(Records from a collection)
===============
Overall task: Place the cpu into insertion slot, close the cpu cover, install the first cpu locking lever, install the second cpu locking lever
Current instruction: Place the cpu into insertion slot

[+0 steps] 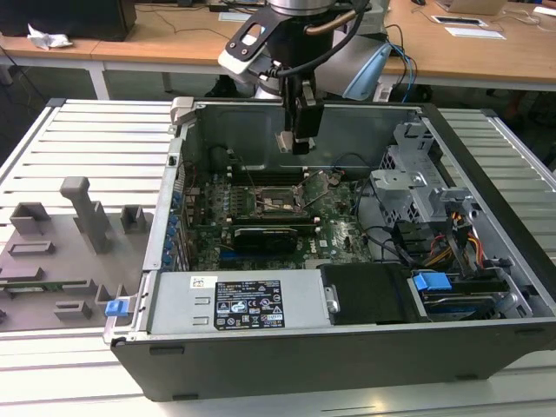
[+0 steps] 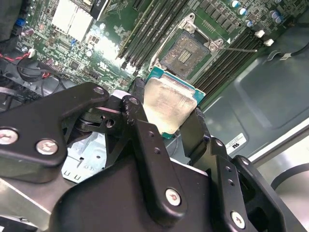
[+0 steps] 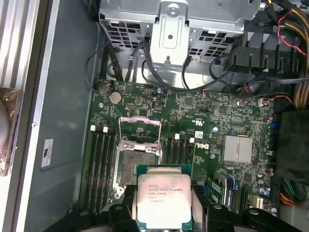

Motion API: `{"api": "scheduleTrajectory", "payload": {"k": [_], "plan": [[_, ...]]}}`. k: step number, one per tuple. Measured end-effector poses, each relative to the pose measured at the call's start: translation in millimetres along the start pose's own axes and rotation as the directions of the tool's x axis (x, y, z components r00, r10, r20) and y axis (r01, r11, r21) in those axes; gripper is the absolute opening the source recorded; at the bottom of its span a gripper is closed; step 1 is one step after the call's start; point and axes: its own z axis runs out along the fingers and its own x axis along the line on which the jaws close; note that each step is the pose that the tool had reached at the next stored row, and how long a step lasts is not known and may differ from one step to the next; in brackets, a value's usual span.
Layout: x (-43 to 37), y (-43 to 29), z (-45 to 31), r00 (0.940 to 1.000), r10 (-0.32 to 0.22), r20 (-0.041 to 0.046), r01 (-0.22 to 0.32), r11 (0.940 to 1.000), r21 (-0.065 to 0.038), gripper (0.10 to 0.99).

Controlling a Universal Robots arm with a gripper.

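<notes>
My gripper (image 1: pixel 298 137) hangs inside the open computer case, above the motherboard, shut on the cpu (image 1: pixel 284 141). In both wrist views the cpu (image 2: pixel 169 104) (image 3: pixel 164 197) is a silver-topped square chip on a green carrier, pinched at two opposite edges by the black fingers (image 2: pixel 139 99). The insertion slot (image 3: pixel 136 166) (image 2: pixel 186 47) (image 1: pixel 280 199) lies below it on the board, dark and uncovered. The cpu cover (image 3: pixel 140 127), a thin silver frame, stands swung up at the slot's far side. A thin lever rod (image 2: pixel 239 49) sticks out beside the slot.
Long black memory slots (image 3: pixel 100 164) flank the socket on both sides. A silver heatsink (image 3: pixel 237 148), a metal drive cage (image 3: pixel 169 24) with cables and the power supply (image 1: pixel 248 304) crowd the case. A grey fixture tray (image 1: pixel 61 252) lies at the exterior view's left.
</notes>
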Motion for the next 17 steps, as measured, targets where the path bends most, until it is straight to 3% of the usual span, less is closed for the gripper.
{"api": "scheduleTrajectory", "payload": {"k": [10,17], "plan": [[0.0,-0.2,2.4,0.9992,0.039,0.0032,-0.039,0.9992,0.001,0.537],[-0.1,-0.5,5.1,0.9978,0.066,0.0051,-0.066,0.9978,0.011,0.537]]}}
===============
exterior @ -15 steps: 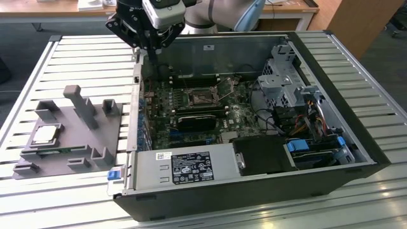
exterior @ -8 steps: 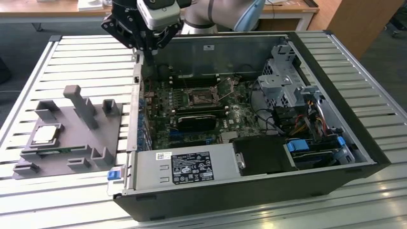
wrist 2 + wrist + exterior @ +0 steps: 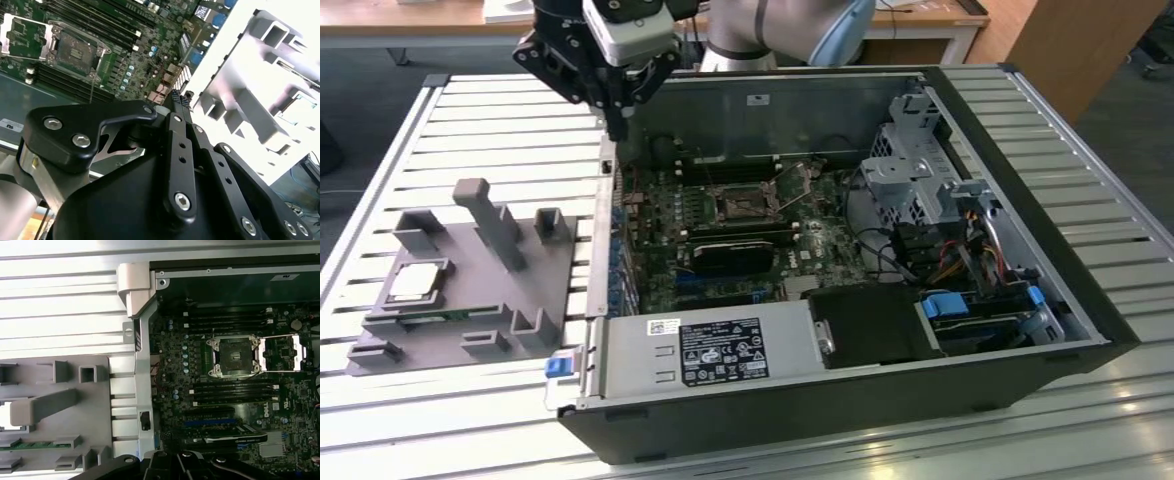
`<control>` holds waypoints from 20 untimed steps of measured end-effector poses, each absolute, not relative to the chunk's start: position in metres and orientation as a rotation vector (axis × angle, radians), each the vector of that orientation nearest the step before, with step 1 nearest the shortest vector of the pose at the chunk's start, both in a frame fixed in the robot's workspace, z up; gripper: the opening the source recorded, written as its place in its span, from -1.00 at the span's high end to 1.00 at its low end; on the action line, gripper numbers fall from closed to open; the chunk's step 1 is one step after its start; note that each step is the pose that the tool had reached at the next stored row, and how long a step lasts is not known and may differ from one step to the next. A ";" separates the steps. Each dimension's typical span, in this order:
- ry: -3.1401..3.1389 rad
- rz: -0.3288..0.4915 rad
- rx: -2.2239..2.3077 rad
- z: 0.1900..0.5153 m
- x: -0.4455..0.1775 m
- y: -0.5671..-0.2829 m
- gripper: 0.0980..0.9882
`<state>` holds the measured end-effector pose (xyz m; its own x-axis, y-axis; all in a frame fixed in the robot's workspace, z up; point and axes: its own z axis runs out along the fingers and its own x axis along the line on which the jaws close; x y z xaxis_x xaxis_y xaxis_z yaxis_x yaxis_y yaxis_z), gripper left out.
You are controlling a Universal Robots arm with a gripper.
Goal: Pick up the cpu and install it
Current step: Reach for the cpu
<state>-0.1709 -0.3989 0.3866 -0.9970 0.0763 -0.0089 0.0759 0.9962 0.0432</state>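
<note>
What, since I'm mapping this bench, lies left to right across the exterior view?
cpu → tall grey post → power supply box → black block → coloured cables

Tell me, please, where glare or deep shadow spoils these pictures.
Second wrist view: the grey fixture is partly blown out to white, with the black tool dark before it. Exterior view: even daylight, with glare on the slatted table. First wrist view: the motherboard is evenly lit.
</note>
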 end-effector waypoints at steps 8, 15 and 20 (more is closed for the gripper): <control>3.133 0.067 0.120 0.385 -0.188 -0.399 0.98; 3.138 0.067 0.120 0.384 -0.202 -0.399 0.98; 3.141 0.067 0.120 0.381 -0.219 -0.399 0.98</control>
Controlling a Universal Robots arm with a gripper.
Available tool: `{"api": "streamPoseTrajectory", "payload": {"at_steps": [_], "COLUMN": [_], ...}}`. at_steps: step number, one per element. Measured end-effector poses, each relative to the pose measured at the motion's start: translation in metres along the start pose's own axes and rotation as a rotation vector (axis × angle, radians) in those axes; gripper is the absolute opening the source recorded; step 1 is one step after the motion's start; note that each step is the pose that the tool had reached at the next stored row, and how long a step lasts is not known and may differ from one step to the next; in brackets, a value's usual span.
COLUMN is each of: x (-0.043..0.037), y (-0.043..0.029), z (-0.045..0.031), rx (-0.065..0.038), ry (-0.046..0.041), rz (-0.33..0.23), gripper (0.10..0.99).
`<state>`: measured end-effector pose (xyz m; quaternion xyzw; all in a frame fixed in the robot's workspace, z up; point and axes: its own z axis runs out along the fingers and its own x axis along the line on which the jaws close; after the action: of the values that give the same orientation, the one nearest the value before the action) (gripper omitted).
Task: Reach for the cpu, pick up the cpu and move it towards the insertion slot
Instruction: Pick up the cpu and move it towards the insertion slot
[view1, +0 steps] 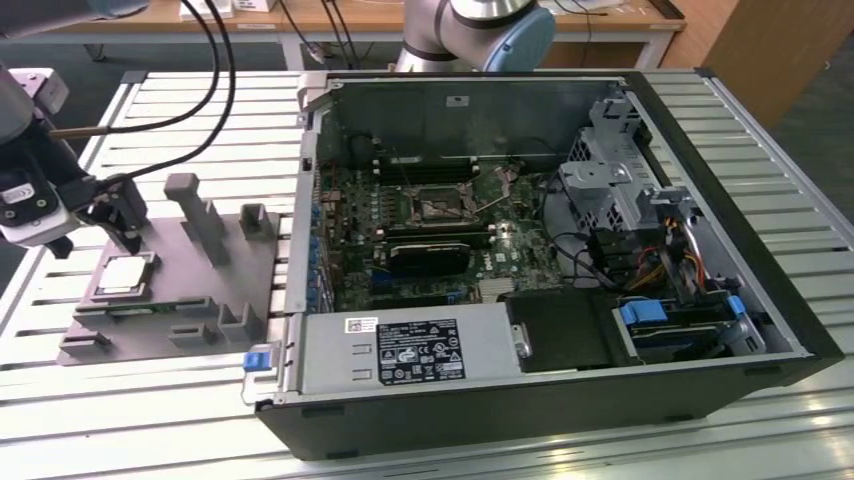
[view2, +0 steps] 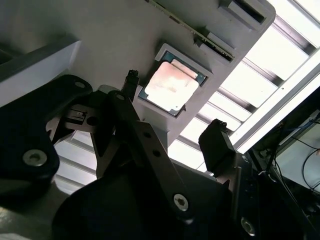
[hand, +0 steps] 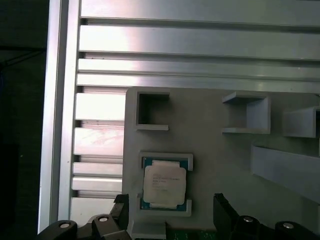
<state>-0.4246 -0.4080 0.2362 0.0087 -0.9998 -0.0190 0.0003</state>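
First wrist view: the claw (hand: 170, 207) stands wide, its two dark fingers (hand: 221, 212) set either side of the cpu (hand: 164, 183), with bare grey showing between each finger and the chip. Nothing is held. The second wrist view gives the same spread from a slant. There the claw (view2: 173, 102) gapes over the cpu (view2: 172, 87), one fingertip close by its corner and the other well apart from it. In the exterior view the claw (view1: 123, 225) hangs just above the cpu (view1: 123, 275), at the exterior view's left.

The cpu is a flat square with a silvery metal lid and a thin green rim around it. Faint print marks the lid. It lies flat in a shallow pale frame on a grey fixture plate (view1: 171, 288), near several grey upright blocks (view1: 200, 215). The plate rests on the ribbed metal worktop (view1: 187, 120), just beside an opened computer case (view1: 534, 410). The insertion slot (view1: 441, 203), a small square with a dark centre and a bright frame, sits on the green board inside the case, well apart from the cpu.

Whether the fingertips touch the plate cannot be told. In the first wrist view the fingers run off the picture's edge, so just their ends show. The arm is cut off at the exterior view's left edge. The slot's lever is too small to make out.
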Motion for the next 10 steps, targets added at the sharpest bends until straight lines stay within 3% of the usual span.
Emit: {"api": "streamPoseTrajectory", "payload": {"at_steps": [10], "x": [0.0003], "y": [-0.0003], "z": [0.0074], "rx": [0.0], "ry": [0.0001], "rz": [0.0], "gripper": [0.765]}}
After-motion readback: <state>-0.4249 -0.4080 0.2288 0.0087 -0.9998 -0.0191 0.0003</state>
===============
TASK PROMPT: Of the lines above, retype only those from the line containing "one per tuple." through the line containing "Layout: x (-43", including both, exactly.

THE ANSWER:
Motion API: `{"api": "scheduleTrajectory", "payload": {"k": [_], "plan": [[_, ...]]}}`. k: step number, one per tuple. Measured end-effector poses, each relative to the pose measured at the call's start: translation in millimetres along the start pose's own axes and rotation as the directions of the tool's x axis (x, y, z components r00, r10, r20) and y axis (r01, r11, r21) in those axes; gripper is the absolute opening the source recorded; at the bottom of its span a gripper is closed; step 1 is one step after the call's start; point and axes: its own z axis runs out along the fingers and its own x axis along the line on which the jaws close; note that each step is the pose that the tool had reached at the next stored row, and how long a step lasts is not known and may differ from one step to the next; in brackets, a value's usual span.
Layout: x (-43 to 37), y (-43 to 29), z (-45 to 31), r00 (0.940 to 1.000), r10 (-0.32 to 0.22), r20 (-0.041 to 0.046), r01 (-0.22 to 0.32), r11 (0.940 to 1.000), r21 (-0.065 to 0.038), gripper (0.10 to 0.99).

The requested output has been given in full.